For a long time, there has not been answerability for Wall Street and activities of gigantic financial institutions brought the USA the most horrible financial meltdown since the Great Depression, with a reported loss of eight million jobs, botched businesses, a slump in housing costs, and drained individual savings. The letdowns that led to this crisis demanded a bold action to restore conscientiousness and responsibility in financial structures (Robertson, 2009).

A financial crisis is a term usually applied to a wide variety of situations where assets and financial institutions lose their value abruptly. It is a situation that causes panic in the population as they are scared of losing the value of their assets and thus it is greeted with a lot of fear (Bill, 2010). An example was the late 2000’s financial crisis which was the worst recession in the United States since the 1930s when the world experienced the great depression which resulted in the collapse of many financial institutions because of the liquidity shortfall in the market. The government however reacted by bailing out most of the companies which had suffered a major setback to return the economy to its original situation (Robertson, 2009).

The Dodd-Frank Act puts into practice amendments that, influence the supervision of financial institutions, present new resolution systems for large fiscal companies, crafts a new outfit responsible for executing and implementing compliance with consumer financial acts, brings in more rigorous regulatory capital obligations; reorganization the regulation of credit rating bureaus, changes to business governance as well as managerial compensation practices (Bill, 2010). This paperwork will try to look into this law to establish the essentials of a legal reform law which need to be taken care of to avoid financial crisis.

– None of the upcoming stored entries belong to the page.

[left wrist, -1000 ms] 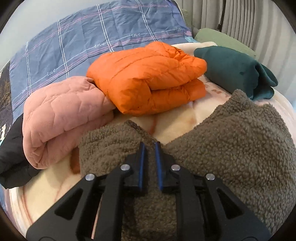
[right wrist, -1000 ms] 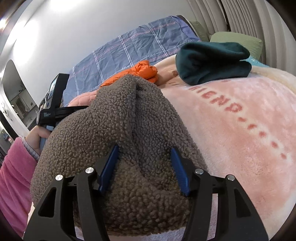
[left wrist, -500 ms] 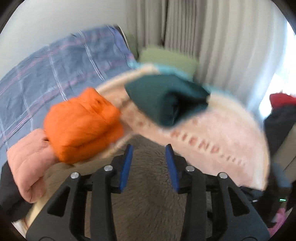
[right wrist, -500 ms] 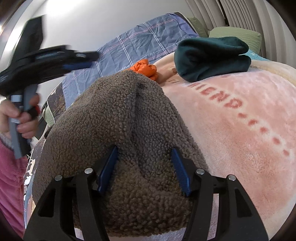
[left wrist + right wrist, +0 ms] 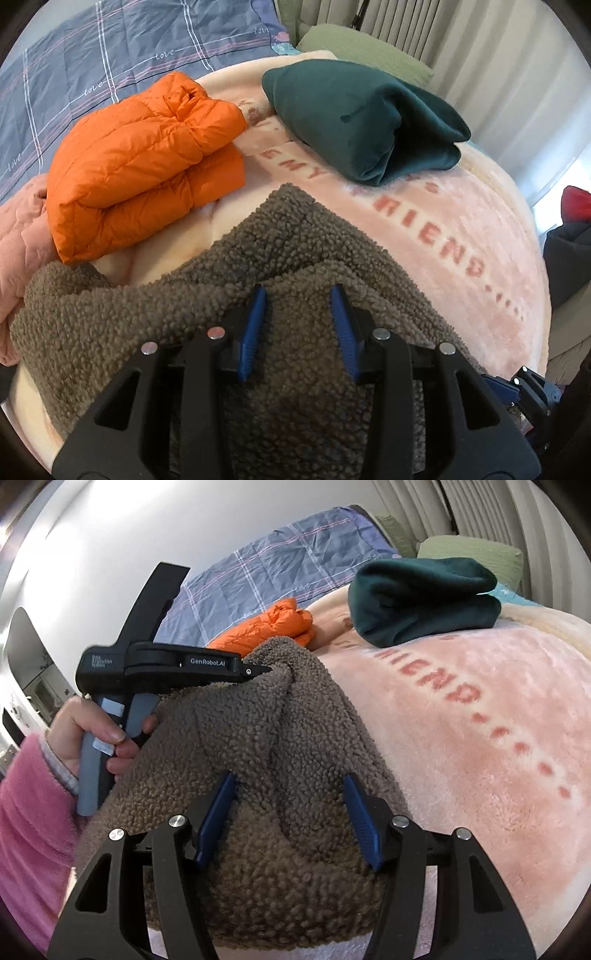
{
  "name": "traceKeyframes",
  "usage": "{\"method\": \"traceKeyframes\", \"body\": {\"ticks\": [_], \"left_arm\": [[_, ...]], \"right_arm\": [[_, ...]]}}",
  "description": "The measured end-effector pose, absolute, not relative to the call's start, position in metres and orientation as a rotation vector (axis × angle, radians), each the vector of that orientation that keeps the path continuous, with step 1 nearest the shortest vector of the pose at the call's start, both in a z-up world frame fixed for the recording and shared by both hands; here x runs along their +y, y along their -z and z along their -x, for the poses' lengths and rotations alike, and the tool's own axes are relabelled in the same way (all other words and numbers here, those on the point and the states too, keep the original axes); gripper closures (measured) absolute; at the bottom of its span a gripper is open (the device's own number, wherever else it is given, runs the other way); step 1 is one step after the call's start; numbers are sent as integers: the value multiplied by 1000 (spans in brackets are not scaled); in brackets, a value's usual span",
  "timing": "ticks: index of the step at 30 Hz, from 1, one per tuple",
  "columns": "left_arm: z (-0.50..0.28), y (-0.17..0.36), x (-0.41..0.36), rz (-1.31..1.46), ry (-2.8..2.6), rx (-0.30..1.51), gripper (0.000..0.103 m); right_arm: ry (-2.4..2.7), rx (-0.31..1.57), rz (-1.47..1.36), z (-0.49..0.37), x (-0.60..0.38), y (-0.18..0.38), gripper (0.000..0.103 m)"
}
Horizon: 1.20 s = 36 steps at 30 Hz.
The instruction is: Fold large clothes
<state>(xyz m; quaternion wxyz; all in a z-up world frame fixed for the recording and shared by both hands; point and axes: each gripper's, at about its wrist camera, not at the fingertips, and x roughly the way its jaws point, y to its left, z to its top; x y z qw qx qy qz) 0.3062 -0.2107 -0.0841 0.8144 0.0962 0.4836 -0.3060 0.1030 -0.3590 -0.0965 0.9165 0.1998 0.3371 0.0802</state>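
Note:
A brown sherpa fleece garment (image 5: 291,251) lies bunched on the pink blanket (image 5: 461,229); it also shows in the right wrist view (image 5: 295,738). My left gripper (image 5: 299,295) is open, its blue pads spread over a fold of the fleece. In the right wrist view the left gripper's tip (image 5: 258,670) touches the fleece's far edge. My right gripper (image 5: 290,782) is open wide, jaws straddling the near bulk of the fleece.
A folded orange puffer jacket (image 5: 147,162), a folded dark green garment (image 5: 365,118) and a pink quilted garment (image 5: 18,236) lie on the bed. A blue plaid sheet (image 5: 110,48) and a green pillow (image 5: 362,48) are behind. Dark clothes (image 5: 569,236) pile at the right.
My left gripper let go of the fleece edge, opened, swung up and right, then came back down onto the fleece's far fold. My right gripper stayed open over the near bulk.

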Motion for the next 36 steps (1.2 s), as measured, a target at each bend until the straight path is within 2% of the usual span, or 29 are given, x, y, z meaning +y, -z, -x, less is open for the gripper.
{"method": "traceKeyframes", "body": {"ticks": [12, 15, 17, 19, 21, 30, 34, 36], "left_arm": [[-299, 86, -196, -155, 659, 1003, 64], [-302, 86, -195, -147, 663, 1009, 64], [-302, 86, -196, -152, 662, 1011, 64], [-302, 86, -197, -152, 659, 1011, 64], [-303, 87, -200, -162, 647, 1016, 64], [-320, 43, -232, -223, 636, 979, 66], [-352, 95, -259, -342, 595, 1171, 64], [-360, 111, -258, -300, 579, 1198, 64]], "right_arm": [[-174, 732, -417, -104, -358, 76, 40], [-168, 625, -384, -97, -357, 51, 54], [-195, 631, -369, -103, -353, 54, 68], [-178, 736, -382, -121, -350, 83, 67], [-193, 728, -429, -126, -354, 109, 65], [-174, 718, -400, -120, -352, 107, 65], [-152, 710, -381, -117, -352, 104, 65], [-124, 716, -373, -120, -352, 106, 65]]}}
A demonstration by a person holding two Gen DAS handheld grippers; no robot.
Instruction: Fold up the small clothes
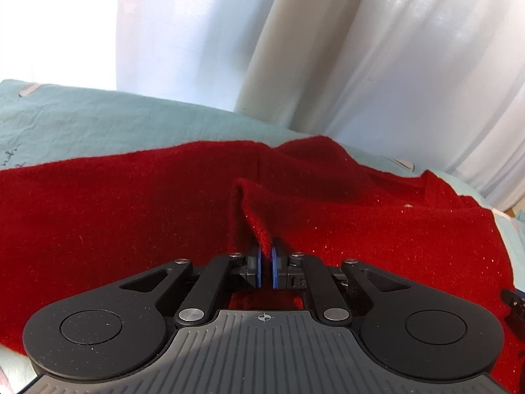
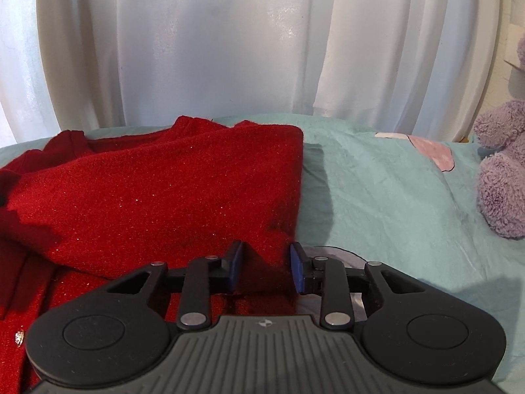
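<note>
Pinching a raised ridge of red fabric, the left gripper (image 1: 265, 262) has its blue pads (image 1: 258, 267) drawn almost together, with a fold of the sweater (image 1: 131, 216) caught between them and lifted into a peak. Around that peak the sweater spreads wide, covering most of the left wrist view. It lies on a bed with a pale teal sheet (image 1: 82, 121). White curtains (image 1: 377, 49) hang behind.

The right gripper (image 2: 266, 271) has its jaws apart, straddling the near right edge of the sweater without clamping it. The blue pads (image 2: 297, 271) sit on either side of the fabric edge. From this side the sweater shows one layer folded over another, and a small gold button (image 2: 19, 338) is at the lower left. A purple plush toy (image 2: 502, 177) sits on the sheet, well apart to the right.

Risks, as a judgement: the left pinch holds only a thin ridge, so the knit may slip free if pulled hard. If the right gripper closes on one layer only, the folded layers could slide apart and the fold would go crooked. The soft bed may also let the fabric bunch.

No containers are visible in either view.
</note>
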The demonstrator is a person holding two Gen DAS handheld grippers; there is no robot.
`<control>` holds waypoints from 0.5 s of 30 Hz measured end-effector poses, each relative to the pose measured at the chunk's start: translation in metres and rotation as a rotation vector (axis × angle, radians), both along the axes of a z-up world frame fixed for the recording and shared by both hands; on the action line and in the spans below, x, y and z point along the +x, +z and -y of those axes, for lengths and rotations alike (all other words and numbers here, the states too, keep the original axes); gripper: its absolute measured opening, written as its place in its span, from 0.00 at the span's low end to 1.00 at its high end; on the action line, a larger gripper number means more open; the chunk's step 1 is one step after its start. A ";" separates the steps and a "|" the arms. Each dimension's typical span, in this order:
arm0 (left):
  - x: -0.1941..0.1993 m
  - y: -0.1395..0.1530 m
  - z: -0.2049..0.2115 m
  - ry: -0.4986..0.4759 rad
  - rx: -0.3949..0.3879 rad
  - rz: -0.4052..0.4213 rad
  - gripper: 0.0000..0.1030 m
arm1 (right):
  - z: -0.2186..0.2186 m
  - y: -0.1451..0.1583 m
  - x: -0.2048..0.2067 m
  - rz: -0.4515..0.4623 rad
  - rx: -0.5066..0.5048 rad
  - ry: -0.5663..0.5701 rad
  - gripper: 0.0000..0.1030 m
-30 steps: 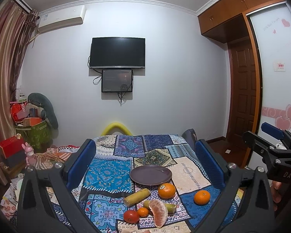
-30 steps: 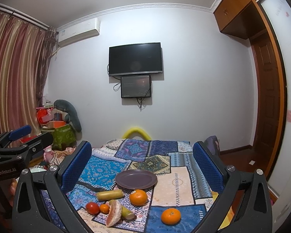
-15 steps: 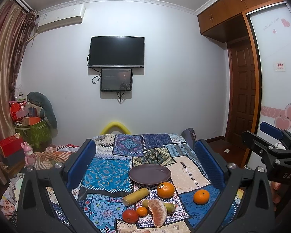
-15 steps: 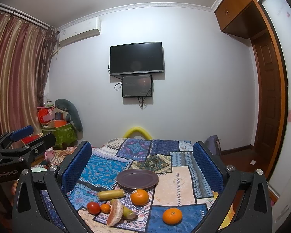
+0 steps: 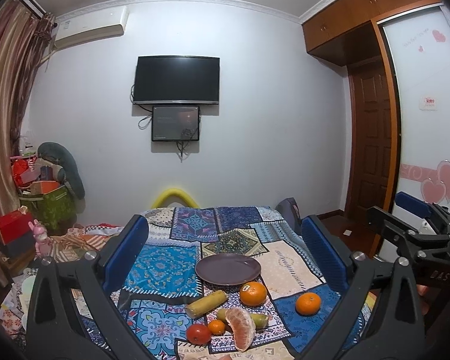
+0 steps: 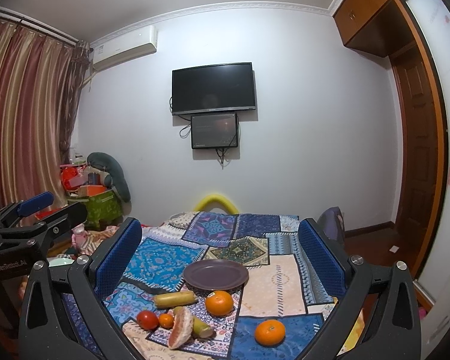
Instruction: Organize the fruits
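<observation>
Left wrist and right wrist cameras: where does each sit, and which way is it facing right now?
Left wrist: on the left gripper, facing the TV wall over the patchwork-covered table; open blue-padded jaws frame the round dark purple plate; the right gripper shows at the right edge.
Right wrist: on the right gripper, facing the same way, jaws open; the left gripper shows at the left edge.
Shared: plate, fruit cluster, wall-mounted black TV.

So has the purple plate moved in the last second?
No. The plate sits on the same cloth patches, just behind the stickered orange, as before.
</observation>
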State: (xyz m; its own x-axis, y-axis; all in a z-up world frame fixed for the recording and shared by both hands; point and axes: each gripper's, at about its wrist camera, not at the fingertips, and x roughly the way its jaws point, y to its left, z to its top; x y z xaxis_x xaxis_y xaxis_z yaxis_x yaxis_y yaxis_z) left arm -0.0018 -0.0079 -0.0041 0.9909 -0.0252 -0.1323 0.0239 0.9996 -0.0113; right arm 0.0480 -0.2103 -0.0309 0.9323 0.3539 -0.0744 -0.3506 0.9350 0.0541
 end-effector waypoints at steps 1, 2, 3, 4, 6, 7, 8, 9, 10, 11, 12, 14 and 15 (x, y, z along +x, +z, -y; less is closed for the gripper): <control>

Impact of Frank Dodd’s Act on financial institutions

The major depression in recent years in the United States peaked in 2006, injuring many financial institutions in the world. There was a significant decrease in the investor confidence in the financial institutions as most of the investors felt that there is a likelihood of these institutions collapsing. All the companies and organizations were striving to reduce expenditure for the fear of the crisis (Nissen, & Buckingham, 2011). Most organizations opted to cut their production as a result of the decrease in the demand for the goods and services which the organizations are producing. As a result, there was retrenchment of employees so that the organization would be able to cope up with the financial crisis. The cutting down of the employees reduced the income of the people in the United States thus resulting in the decreased demand for the goods the companies are producing since the people are jobless and they cannot spend what they do not have (Bill, 2010).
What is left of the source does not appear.